Features December 2015 Issue

A Customized Way to Calculate Heating Needs

Dickinson LPG fireplace
The Dickinson LPG fireplace serves well for short-term cruises, but a forced-air system is more practical for liveaboards.

Although rules of thumb for heating requirements exist, every boat is different. A simple way to measure the heating requirements of a boat is to use a space heater and a few simple calculations. A typical electric space heater is 1,500 watts, or 5,150 British Thermal Units per hour output when set on high. Pick a cool day (does not need to be the coldest expected day) and observe how many watts it takes to warm the boat and how many watts are required to hold that temperature. Several hours should be allowed for this test (it takes time for the furnishings and hull liner to warm up), and it is best done at night when temperatures are cooler.

To figure required heater output in BTUs, use this formula:

Required BTUs = watts x 3.41 x (lowest anticipated exterior temperature - desired interior temperature)/(exterior temperature during test - test interior temperature during test)

In the case of our test boat, we determined we needed 1.5 x 1,500-watt heaters (6,394 BTU/hour) to maintain approximately 75 degrees in the cabin on a 20-degree night (our projected coldest cruising temperature).
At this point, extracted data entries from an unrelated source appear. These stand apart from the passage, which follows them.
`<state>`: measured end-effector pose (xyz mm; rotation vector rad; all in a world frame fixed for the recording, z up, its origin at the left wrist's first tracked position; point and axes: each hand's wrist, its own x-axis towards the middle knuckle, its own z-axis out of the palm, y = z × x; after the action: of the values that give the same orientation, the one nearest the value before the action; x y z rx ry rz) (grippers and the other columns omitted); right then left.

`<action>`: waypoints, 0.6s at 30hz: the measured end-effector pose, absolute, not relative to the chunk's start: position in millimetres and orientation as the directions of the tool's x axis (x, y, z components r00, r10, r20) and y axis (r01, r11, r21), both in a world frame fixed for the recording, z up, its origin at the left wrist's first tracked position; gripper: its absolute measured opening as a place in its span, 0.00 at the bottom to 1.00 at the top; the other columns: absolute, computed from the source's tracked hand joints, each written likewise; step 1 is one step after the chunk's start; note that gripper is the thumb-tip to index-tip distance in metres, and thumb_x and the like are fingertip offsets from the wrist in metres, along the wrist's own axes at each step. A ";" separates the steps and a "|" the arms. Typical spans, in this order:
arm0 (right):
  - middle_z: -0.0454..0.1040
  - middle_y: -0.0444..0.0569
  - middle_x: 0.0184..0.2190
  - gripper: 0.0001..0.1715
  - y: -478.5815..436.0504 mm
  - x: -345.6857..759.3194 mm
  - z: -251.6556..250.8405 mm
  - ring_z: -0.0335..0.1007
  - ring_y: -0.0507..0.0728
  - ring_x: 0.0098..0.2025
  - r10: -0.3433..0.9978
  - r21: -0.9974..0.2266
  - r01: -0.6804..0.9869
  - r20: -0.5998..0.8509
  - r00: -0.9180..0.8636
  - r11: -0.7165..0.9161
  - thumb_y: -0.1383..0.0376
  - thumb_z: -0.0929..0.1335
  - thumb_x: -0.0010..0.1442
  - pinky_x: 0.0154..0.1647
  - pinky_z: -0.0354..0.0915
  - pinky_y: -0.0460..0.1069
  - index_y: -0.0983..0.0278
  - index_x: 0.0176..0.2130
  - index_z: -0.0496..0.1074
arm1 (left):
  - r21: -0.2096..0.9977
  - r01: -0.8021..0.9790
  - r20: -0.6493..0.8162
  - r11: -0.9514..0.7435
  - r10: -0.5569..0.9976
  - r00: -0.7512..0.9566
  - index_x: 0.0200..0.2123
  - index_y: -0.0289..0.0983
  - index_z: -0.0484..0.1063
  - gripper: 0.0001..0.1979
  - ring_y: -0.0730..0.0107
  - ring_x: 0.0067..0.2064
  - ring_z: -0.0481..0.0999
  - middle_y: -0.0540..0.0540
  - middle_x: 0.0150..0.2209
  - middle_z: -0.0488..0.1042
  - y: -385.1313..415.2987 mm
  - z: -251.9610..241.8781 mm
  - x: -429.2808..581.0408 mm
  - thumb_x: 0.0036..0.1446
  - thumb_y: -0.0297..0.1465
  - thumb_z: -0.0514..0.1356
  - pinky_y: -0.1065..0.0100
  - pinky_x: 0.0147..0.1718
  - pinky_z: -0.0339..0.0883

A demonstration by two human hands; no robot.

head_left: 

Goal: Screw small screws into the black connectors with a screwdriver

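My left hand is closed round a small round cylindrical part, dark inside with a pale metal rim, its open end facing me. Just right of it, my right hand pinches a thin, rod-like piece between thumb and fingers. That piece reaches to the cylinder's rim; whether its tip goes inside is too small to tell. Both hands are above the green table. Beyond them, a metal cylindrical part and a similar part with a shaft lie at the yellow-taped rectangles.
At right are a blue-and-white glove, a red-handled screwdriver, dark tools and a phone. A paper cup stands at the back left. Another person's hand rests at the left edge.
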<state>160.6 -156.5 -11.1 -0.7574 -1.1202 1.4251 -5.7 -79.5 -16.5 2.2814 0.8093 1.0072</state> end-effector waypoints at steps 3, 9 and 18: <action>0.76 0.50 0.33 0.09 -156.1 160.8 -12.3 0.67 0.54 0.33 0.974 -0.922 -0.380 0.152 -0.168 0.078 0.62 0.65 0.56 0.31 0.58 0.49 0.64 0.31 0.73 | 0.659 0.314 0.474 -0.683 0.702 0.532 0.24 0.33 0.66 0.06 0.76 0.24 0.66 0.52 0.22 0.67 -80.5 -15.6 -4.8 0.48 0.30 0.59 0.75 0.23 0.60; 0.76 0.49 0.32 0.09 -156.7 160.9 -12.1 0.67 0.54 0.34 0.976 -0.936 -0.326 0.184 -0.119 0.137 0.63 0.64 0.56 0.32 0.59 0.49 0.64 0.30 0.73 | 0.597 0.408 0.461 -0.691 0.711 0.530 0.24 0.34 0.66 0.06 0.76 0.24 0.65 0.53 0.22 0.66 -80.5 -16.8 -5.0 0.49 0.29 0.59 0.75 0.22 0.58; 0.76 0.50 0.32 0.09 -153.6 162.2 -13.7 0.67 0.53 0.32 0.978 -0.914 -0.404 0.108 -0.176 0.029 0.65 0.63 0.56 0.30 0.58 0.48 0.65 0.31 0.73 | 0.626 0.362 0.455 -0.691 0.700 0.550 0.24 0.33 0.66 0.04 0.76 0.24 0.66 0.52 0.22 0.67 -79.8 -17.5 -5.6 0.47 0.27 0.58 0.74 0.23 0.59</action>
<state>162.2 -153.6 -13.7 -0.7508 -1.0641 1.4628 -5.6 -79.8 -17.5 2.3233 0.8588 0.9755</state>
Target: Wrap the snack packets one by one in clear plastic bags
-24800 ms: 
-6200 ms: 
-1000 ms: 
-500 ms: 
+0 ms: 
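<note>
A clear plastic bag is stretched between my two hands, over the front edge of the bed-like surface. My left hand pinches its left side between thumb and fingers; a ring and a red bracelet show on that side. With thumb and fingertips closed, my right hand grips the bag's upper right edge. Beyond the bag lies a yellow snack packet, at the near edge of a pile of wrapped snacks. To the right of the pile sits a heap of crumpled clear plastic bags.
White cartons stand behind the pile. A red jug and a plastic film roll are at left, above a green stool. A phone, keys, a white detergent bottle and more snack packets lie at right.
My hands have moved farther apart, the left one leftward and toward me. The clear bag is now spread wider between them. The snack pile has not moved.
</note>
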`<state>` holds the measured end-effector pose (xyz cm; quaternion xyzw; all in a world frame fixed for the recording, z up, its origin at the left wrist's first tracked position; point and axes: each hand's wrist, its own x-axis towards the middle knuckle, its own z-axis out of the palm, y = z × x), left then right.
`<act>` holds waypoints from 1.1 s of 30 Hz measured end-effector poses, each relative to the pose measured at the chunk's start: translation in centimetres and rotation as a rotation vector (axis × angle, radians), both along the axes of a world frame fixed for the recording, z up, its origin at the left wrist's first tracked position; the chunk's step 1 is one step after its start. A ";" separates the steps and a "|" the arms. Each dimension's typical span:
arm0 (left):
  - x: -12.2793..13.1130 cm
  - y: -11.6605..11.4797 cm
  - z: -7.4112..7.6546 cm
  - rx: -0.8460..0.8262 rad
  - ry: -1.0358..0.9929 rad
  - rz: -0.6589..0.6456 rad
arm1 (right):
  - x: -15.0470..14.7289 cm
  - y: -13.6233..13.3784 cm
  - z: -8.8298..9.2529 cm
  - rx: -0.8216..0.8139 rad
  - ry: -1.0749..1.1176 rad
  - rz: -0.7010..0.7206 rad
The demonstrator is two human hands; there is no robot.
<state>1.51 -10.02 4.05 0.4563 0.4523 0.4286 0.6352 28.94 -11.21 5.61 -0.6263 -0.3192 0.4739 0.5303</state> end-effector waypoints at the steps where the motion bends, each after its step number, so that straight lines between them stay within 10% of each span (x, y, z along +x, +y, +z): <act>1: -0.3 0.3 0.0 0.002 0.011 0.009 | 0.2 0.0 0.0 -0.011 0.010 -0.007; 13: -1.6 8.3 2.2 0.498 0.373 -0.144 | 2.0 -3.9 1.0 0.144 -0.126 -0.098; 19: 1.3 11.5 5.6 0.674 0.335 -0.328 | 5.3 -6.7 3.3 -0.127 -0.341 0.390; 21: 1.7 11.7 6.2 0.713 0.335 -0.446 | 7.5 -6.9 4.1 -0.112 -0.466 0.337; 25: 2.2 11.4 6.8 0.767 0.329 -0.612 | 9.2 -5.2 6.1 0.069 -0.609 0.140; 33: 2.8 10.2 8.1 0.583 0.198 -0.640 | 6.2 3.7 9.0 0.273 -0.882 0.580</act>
Unfortunately, the P9000 delivers only 3,872 BTU/hour (at 61 percent of maximum load), and the space available would not fit a larger heater. On nights when temperatures dip below freezing, we have to bundle up, or close off all unoccupied cabin spaces.

Does the Dickinsion P9000 actually produce the heat it claims? While direct measurement of output is complicated, engineers have a short-cut method used to estimate the efficiency of boilers and heaters. It is based on the principle of conservation of energy. If we know the heating value of the fuel and we can measure the energy leaving through the stack, whatever remains must have been delivered as cabin heat.

After measuring the stack temperature (329 degrees), ambient temperature (20 degrees), excess oxygen in the stack (6 percent), and pre-heat temperature, we calculated an overall efficiency of 88 percent; quite good for a tiny heater and comparable to modern home heating furnaces. The stated heat output of the P9000 (3,872 BTU/hour) roughly matches our observations.